> [SOURCE MATERIAL]
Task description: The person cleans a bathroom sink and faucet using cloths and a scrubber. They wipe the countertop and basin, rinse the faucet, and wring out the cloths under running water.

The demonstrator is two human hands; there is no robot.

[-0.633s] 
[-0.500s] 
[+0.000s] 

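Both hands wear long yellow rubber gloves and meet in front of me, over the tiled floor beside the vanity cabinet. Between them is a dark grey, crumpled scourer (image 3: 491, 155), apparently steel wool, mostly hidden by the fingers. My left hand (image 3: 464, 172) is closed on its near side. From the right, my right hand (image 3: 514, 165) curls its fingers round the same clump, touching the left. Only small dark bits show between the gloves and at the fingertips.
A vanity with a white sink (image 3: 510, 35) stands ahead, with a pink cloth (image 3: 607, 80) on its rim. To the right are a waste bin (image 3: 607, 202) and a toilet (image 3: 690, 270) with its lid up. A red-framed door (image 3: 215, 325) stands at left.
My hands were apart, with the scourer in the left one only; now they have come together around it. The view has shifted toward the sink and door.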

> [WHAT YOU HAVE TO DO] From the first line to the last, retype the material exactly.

> [RESPONSE TO THE TASK]
Task description: The person cleans a bathroom sink and faucet using cloths and a scrubber. They wipe the countertop and basin, rinse the faucet, and wring out the cloths under running water.

The demonstrator is two human hands; there is no robot.

[-0.633s] 
[-0.500s] 
[+0.000s] 

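Both hands wear long yellow rubber gloves and meet in front of me, over the tiled floor beside the vanity cabinet. Between them is a dark grey, crumpled scourer (image 3: 491, 155), apparently steel wool, mostly hidden by the fingers. My left hand (image 3: 464, 172) is closed on its near side. From the right, my right hand (image 3: 514, 165) curls its fingers round the same clump, touching the left. Only small dark bits show between the gloves and at the fingertips.
A vanity with a white sink (image 3: 510, 35) stands ahead, with a pink cloth (image 3: 607, 80) on its rim. To the right are a waste bin (image 3: 607, 202) and a toilet (image 3: 690, 270) with its lid up. A red-framed door (image 3: 215, 325) stands at left.
My hands were apart, with the scourer in the left one only; now they have come together around it. The view has shifted toward the sink and door.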

With the output given, the exercise is complete.